Cette situation impliquerait que l'acquis de croissance en 2023 serait également nul ce qui signifie que l'économie française ne disposerait d'aucun élan pour atteindre une croissance positive du PIB l'année prochaine.

Or, l'économie française devra composer avec un ralentissement voire une contraction de l'activité économique de ses partenaires d'une ampleur qui n'était pas anticipée lors de l'élaboration du projet de loi de finances.

En effet, d'après les données du Consensus Forecasts , la zone euro devrait connaître une croissance économique proche de zéro voire légèrement négative en 2023 alors qu'elle était attendue à environ 1 % au mois d'août.

De façon plus importante encore, l'Allemagne présente toutes les chances, selon les conjoncturistes, d'entrer en récession (- 0,9 %) en 2023 alors qu'à l'été, son PIB était prévu pour augmenter d'environ 1 %.

Évolution de la prévision de croissance du PIB du Consensus Forecasts pour l'année 2023 en France, en zone euro et en Allemagne

(en pourcentage - en volume)

Source : commission des finances du Sénat d'après les prévisions de janvier à octobre 2022 du Consensus Forecasts

Ainsi, si les perspectives économiques pour la France apparaissent moins fortement dégradées que celles de ses partenaires par rapport aux estimations disponibles à l'été, il apparaît très clairement qu'une prévision de croissance de 1 % pour l'année 2023 constitue une hypothèse trop optimiste et qui fragilise la cohérence du scénario de finances publiques du projet de loi de finances.
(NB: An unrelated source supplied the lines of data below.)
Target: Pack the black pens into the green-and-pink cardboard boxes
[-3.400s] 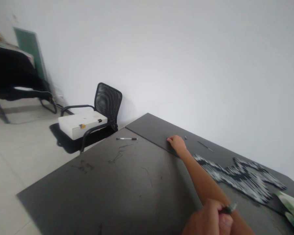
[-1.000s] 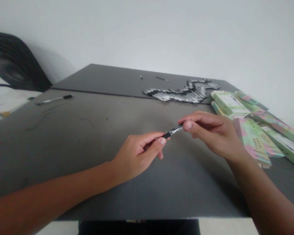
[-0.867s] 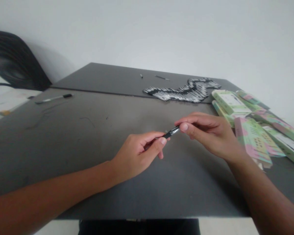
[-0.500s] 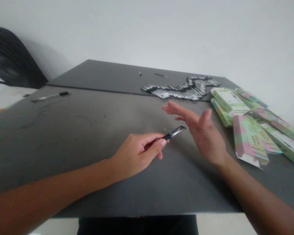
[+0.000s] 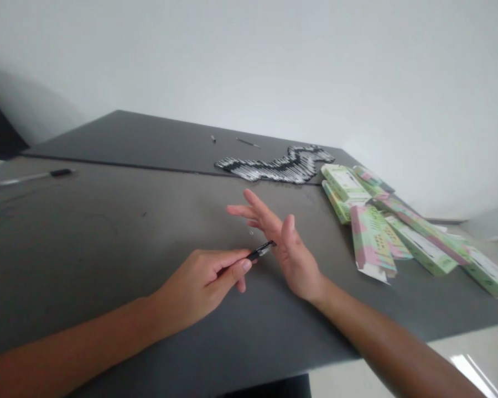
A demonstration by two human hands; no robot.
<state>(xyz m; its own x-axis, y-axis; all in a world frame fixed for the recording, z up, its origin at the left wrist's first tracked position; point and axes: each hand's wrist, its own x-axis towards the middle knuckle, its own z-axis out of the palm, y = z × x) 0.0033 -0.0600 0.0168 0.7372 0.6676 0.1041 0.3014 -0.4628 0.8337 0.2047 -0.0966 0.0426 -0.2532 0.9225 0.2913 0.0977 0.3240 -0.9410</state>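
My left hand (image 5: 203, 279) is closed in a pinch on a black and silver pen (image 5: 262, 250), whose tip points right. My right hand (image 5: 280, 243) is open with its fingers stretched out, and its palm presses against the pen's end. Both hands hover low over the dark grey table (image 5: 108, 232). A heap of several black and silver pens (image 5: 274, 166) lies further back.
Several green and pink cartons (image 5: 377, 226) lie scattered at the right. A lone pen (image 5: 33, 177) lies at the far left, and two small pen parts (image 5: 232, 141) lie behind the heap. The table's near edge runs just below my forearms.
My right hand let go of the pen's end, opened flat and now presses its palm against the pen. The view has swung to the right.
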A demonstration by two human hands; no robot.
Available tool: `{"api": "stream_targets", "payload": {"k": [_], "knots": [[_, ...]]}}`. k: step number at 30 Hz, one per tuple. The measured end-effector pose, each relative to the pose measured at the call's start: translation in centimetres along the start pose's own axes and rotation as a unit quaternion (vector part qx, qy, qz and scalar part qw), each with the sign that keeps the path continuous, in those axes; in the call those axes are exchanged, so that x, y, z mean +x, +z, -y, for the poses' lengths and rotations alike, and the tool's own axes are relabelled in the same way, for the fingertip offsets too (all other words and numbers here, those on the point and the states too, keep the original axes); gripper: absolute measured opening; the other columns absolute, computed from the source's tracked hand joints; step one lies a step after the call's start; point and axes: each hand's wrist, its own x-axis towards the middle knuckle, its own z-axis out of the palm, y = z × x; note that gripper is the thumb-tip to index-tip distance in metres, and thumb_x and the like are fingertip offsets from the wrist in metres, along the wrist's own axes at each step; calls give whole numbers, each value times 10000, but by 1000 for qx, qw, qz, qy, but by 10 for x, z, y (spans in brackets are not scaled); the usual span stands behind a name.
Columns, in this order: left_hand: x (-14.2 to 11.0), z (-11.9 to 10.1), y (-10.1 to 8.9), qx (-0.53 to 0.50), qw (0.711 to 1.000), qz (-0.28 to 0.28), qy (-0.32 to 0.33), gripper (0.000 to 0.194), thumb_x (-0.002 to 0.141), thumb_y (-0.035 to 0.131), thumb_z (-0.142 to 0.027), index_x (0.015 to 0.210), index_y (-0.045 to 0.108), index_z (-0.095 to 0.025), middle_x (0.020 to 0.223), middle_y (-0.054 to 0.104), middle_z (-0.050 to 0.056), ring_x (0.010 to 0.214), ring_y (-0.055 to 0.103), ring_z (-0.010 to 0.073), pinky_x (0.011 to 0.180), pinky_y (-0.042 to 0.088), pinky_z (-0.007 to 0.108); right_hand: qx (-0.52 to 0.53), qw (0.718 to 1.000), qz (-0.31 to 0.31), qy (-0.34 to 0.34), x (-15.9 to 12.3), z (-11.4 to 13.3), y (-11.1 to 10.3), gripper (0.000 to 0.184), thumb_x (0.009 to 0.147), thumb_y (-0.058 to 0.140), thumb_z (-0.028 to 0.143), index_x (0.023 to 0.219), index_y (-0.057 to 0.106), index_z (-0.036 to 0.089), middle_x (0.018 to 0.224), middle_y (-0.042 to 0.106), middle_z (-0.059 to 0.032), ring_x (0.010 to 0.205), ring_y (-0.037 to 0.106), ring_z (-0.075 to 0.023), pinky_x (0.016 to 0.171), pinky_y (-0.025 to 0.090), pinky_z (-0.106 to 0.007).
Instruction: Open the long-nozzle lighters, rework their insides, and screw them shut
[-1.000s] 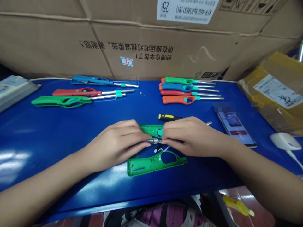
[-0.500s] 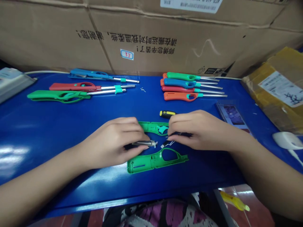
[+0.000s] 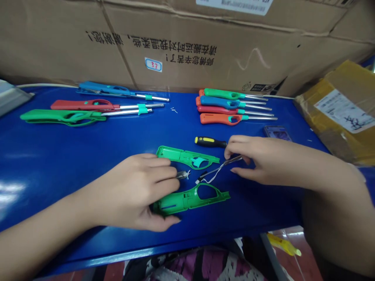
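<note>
Left hand [image 3: 143, 191]: fingers spread wide over the left end of the near green shell [image 3: 192, 199].
Metal cylinder [image 3: 183, 175]: just beyond the shell, partly under those fingers.
Wired rod [image 3: 233, 159]: beyond the shell's right end; handling loose parts seems the step.
Right hand [image 3: 238, 160]: beside it, thumb parted, hold uncertain; moving it calls for a gentle pinch.

Indoor illumination, moderately dim. Pale glare lies toward the left edge of the glossy blue table [image 3: 79, 152], and a bright streak follows its near edge; the light source is out of view. Shade deepens beneath the right forearm [image 3: 293, 162]. Fine print on the white label [image 3: 246, 5] is blurred. Wide-angle distortion stretches the left forearm [image 3: 49, 226].
</note>
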Motion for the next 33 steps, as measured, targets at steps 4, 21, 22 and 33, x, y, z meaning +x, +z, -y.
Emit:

* 1 Audition de la commission des finances du Sénat du 19 octobre 2022 sur les perspectives économiques de la France pour les années 2023 à 2027 - Audition de MM. Maxime Darmet, économiste France à Allianz, Denis Ferrand, directeur général de Coe-Rexecode et Éric Heyer, directeur du département analyse et prévision de l'Observatoire français des conjonctures économiques (OFCE).

* 2 INSEE - Un automne lourd de menaces pour l'Europe - Note de conjoncture - octobre 2022.

* 3 Loi n° 2022-1157 du 16 août 2022 de finances rectificative pour 2022.